[[ MATERIALS PROVIDED, beginning ]]
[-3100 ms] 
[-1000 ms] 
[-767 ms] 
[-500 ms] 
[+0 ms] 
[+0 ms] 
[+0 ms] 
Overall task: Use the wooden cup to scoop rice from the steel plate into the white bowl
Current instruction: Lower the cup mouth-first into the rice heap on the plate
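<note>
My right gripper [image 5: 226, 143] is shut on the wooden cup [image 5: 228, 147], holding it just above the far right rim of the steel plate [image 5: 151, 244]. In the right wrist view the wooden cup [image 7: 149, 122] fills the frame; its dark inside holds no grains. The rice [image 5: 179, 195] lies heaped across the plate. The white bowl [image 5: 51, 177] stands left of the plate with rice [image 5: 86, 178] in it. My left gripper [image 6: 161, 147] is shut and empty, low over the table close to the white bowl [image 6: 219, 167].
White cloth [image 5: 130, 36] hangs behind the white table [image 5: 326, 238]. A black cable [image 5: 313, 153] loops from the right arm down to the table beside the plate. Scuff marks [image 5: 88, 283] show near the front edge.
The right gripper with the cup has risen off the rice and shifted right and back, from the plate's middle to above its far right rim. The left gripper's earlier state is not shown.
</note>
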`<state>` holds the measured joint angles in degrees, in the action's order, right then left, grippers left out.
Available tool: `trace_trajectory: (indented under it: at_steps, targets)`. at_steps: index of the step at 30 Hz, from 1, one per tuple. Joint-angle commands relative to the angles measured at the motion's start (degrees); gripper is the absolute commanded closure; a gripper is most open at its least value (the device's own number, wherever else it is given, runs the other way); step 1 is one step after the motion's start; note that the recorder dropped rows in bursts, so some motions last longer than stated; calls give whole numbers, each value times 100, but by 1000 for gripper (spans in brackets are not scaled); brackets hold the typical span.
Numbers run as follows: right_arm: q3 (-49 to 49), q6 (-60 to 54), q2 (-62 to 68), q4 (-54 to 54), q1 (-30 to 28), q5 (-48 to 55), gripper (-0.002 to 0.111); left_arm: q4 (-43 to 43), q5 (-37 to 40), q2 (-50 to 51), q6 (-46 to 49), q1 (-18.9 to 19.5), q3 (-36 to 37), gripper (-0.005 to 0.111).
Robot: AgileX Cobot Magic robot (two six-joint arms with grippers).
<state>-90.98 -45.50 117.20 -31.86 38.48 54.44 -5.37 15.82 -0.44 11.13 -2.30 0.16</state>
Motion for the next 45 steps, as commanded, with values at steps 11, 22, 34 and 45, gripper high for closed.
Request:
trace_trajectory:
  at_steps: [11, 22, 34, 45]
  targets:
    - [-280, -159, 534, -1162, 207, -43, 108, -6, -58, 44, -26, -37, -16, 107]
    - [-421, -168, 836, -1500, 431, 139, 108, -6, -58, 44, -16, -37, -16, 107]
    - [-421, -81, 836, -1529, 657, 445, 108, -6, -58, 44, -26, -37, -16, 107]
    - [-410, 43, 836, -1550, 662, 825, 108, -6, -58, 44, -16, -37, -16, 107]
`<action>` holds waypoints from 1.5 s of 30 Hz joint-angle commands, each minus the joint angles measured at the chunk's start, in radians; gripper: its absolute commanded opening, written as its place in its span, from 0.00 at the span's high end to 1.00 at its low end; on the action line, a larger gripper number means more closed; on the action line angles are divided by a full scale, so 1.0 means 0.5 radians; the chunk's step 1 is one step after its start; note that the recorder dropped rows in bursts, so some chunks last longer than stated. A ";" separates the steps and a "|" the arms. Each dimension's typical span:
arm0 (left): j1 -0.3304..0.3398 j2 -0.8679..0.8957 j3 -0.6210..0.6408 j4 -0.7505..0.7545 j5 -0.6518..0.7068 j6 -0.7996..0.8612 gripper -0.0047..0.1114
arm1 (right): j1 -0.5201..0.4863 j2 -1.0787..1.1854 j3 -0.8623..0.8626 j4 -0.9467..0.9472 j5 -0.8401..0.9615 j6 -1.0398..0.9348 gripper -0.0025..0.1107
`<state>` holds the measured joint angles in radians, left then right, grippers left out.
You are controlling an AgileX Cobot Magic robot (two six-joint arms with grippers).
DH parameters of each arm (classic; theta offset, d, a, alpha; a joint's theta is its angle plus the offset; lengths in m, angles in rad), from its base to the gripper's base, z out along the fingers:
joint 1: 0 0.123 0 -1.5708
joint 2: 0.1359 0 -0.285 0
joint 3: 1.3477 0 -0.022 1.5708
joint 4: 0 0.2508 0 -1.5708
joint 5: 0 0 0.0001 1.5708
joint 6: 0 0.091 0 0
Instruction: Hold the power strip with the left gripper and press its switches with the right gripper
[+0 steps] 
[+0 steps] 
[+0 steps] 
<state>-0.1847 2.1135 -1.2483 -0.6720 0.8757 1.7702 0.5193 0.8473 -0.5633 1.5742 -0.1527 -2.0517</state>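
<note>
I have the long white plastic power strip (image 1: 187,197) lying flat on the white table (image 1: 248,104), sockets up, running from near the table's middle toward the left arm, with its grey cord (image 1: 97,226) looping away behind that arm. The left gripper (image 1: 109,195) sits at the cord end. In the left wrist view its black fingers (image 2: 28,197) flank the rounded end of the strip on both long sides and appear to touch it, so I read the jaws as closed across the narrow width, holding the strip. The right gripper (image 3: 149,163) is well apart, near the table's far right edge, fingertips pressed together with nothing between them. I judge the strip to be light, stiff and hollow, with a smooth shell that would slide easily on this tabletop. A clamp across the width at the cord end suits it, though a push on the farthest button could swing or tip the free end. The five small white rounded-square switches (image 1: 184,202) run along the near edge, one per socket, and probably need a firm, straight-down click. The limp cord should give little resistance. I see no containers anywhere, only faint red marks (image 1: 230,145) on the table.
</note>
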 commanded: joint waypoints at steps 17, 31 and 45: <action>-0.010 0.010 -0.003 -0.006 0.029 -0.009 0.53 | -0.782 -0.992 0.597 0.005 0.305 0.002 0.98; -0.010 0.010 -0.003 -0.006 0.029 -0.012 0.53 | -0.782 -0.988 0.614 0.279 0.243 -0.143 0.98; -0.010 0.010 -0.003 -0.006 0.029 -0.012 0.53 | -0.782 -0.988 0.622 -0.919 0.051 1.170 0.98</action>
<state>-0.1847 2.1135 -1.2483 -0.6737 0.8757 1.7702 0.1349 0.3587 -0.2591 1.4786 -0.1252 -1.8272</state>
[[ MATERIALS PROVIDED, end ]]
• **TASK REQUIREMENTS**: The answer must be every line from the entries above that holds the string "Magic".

• **ANSWER BOX**:
Robot: AgileX Cobot Magic robot (two six-joint arms with grippers).
You are controlling an AgileX Cobot Magic robot (two six-joint arms with grippers).

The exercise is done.